AIM OF THE EXERCISE:
Wherever the line with "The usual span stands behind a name" sits in the listing below, transcribe from it up to and including the line with "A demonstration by", exactly, and leave the remaining lines out.

────────────────

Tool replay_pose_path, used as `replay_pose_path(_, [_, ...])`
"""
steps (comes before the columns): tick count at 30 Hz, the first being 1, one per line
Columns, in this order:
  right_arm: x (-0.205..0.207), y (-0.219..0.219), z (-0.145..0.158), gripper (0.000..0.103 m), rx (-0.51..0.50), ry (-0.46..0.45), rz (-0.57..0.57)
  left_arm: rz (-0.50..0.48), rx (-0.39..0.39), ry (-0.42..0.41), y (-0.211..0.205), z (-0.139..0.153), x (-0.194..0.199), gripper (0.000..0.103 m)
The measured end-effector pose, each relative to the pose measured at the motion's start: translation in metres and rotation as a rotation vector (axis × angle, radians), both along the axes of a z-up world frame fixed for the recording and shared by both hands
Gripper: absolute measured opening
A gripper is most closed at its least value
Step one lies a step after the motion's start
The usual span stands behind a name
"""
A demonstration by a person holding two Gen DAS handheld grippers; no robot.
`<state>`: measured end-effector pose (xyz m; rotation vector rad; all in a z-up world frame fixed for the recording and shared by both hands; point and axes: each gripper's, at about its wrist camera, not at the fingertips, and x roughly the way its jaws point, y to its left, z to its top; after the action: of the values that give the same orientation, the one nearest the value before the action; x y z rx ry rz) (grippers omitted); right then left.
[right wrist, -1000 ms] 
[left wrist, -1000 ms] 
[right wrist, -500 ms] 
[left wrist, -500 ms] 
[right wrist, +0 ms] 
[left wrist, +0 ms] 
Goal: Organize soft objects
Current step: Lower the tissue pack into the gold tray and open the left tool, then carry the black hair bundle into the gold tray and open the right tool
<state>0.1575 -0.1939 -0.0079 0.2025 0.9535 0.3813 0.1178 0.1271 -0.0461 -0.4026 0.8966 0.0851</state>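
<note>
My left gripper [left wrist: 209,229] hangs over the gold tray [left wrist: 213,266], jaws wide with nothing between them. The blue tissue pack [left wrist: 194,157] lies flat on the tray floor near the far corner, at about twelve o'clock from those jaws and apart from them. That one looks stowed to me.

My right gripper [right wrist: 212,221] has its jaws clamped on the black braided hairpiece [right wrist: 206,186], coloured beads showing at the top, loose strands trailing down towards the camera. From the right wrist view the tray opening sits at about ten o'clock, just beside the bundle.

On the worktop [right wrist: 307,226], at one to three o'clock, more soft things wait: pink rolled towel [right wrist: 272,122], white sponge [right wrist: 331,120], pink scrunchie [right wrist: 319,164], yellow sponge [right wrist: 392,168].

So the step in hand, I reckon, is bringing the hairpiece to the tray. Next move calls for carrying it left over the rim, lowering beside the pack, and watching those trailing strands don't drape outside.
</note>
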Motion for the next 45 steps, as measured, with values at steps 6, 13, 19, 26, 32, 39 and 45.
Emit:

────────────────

WORKED SOLUTION:
The usual span stands behind a name
"""
A demonstration by a person holding two Gen DAS handheld grippers; no robot.

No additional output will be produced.